Healthcare 4.0 is being hailed as the current industrial revolution in the healthcare domain, dealing with billions of heterogeneous IoT data sources that are connected over the Internet and aim at providing real-time health-related information for citizens and patients. It is of major importance to utilize an automated way to identify the quality levels of these data sources, in order to obtain reliable health data.
In this manuscript, we demonstrate an innovative mechanism for assessing the quality of various datasets in correlation with the quality of the corresponding data sources. For that purpose, the mechanism follows a 5-stepped approach through which the available data sources are detected, identified and connected to health platforms, where finally their data is gathered. Once the data is obtained, the mechanism cleans it and correlates it with the quality measurements that are captured from each different data source, in order to finally decide whether these data sources are being characterized as qualitative or not, and thus their data is kept for further analysis.
The proposed mechanism is evaluated through an experiment using a sample of 18 existing heterogeneous medical data sources. Based on the captured results, we were able to identify a data source of unknown type, recognizing that it was a body weight scale. Afterwards, we were able to find out that the API method that was responsible for gathering data out of this data source was the getMeasurements() method, while combining both the body weight scale's quality and its derived data quality, we could decide that this data source was considered as qualitative enough.
By taking full advantage of capturing the quality of a data source through measuring and correlating both the data source's quality itself and the quality of its derived data, the proposed mechanism provides efficient results, being able to ensure end-to-end both data sources and data quality.
医疗 4.0 被誉为医疗领域的当前工业革命,它涉及数十亿个异构的物联网数据源,这些数据源通过互联网连接,旨在为公民和患者提供实时健康相关信息。利用自动化方式识别这些数据源的质量水平,以获取可靠的健康数据,这一点非常重要。
在本文中,我们展示了一种评估各种数据集质量与相应数据源质量之间相关性的创新机制。为此,该机制采用了五步方法,通过该方法可以检测、识别和连接可用数据源,并将其连接到健康平台,最终收集其数据。
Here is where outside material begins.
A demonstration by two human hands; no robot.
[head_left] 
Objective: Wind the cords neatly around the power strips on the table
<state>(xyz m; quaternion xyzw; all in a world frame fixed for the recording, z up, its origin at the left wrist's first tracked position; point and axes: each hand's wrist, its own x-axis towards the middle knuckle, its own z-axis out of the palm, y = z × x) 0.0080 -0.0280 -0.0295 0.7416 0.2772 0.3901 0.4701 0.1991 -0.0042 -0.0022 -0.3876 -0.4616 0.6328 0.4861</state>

一旦获得数据,该机制就会对其进行清理,并将其与从每个不同数据源捕获的质量测量值相关联,以便最终确定这些数据源是否定性,并保留其数据进行进一步分析。
该机制通过使用 18 个现有的异构医疗数据源的样本进行实验进行了评估。根据捕获的结果,我们能够识别出未知类型的数据来源,确定它是一个体重秤。之后,我们发现负责从该数据源收集数据的 API 方法是 getMeasurements()方法,同时结合体重秤的质量及其衍生数据质量,我们可以决定该数据源被认为具有足够的质量。
通过充分利用通过测量和关联数据源自身质量及其衍生数据质量来捕获数据源质量的优势,所提出的机制提供了高效的结果,能够确保端到端的数据来源和数据质量。